St Francis Xavier student Hannah Chisholm, from Nova Scotia, won first place in the 100 Seeds Atlantic pitch competition, taking $10,000 after pitching her vegan egg replacement company, Eggcitables.

She was awarded an additional $4,000 during the BMO Apex Business Plan Competition at the University of New Brunswick.

Allergens

Chisholm, who plans to launch the product after she graduates in May, told PBN that her egg replacer is made from simple ingredients in order accommodate those with special dietary preferences or restrictions.

These include chickpea flour and Himalayan black salt, which ‘gives the product its egg-like taste and aroma’.

She added: “Not only is Eggcitables free from eggs and other animal by-products, but we are developing the product so it is free from all of the eight most common allergens, including gluten.”

Thriving market

Chisholm chose to market her product as vegan, because she recognizes the demand for vegan products – and that this demand has ‘driven innovation’ of plant foods.

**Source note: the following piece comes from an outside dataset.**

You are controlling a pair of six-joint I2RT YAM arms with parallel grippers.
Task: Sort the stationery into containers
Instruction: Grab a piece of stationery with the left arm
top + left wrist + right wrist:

“As someone who is allergic to milk, I really got to witness the growth of the dairy alternative market,” she said.

“When I was younger I was limited to drinking baby formula with my cereal but now I have the opportunity to enjoy cheese, ice-cream, yogurt and so much more thanks to increased demand for vegan products.”

A step ahead

Chisholm plans to keep Eggcitables a step ahead of the competition by making a versatile product, for cooking and baking that is also highly nutiritious.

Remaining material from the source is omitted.